Determine how many lines of this material contain "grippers". Give only the number.

++++ DATASET CONTENT

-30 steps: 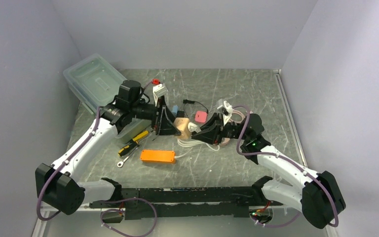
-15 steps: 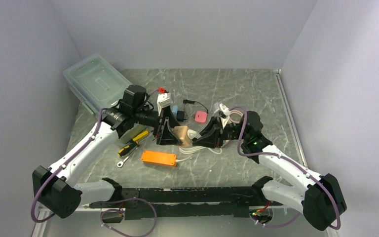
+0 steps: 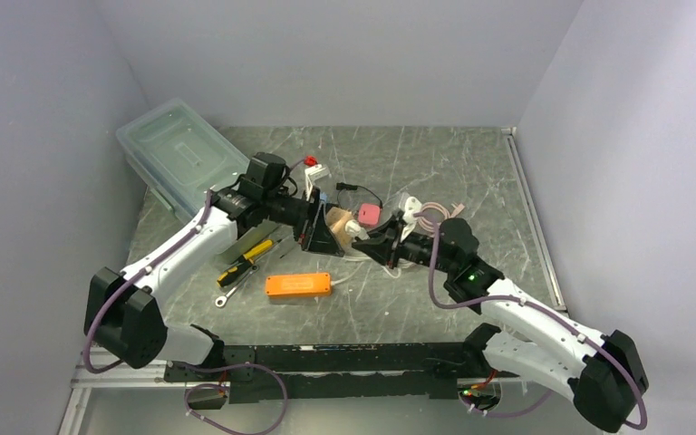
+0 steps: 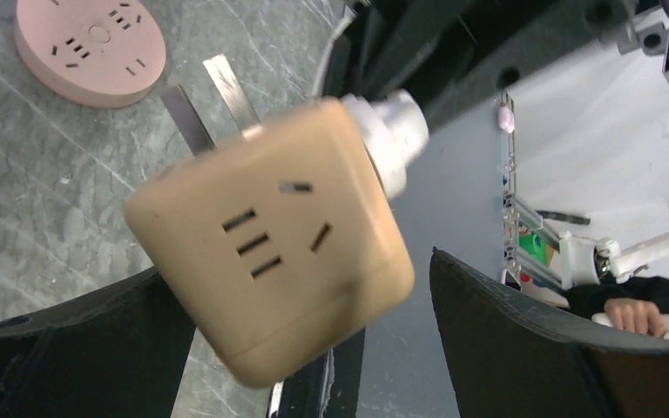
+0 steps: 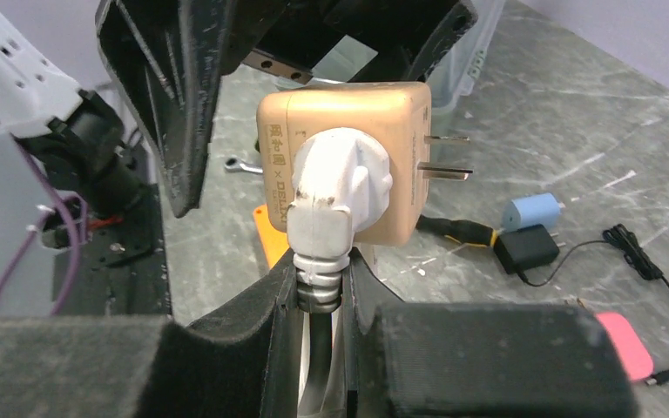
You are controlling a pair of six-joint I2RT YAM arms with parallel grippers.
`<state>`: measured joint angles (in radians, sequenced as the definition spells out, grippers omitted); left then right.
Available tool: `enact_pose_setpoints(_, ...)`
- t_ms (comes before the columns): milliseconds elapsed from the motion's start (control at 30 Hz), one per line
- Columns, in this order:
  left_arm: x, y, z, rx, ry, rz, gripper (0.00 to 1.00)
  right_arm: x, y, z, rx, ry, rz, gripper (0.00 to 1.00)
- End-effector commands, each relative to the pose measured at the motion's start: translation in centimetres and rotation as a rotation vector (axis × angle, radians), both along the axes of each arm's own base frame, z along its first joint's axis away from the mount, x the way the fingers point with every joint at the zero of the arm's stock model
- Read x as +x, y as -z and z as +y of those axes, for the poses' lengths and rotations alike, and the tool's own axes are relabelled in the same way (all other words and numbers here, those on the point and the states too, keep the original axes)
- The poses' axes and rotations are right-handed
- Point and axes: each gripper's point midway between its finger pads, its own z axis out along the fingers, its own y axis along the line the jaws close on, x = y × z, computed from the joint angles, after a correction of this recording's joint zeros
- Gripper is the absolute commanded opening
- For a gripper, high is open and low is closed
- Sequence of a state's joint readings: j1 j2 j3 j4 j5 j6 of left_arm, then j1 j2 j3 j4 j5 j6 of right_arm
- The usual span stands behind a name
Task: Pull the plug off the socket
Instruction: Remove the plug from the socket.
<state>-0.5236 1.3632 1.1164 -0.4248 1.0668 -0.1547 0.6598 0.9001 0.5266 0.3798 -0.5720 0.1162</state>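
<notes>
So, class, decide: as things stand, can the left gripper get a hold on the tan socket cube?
Probably yes: the left gripper stands open around the socket cube, nothing in between.

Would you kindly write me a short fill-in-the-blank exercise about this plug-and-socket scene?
1. The white plug is seated in a socket cube coloured ____.
2. The right fingers clamp the plug's neck, while the left fingers stand ____ on either side of the cube.
3. The round socket lying flat beyond the cube is ____.
Missing words: beige; open; pink.
</notes>
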Motion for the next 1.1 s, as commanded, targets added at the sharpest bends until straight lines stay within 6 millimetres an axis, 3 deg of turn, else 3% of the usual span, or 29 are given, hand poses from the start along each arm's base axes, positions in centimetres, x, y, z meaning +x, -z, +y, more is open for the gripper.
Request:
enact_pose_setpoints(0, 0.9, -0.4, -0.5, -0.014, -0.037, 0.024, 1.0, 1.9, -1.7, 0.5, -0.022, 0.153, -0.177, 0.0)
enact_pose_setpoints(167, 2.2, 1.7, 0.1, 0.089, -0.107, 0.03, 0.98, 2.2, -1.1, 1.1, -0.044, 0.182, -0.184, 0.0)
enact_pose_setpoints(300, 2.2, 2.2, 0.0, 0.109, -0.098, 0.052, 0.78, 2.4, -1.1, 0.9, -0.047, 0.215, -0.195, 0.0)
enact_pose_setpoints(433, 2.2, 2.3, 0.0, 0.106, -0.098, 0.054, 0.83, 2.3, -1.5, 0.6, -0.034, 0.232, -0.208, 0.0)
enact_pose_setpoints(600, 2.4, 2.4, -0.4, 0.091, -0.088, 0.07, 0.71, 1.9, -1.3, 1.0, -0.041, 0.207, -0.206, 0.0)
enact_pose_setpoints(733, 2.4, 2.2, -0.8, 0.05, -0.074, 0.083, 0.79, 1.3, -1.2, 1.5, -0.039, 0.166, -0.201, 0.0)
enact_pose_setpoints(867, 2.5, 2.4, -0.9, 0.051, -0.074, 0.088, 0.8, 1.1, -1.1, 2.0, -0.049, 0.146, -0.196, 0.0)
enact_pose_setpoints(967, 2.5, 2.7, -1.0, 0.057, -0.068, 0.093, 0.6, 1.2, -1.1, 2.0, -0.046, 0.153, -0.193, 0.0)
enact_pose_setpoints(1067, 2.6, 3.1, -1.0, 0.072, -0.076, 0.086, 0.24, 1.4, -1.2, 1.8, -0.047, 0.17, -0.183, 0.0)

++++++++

**SOLUTION**
2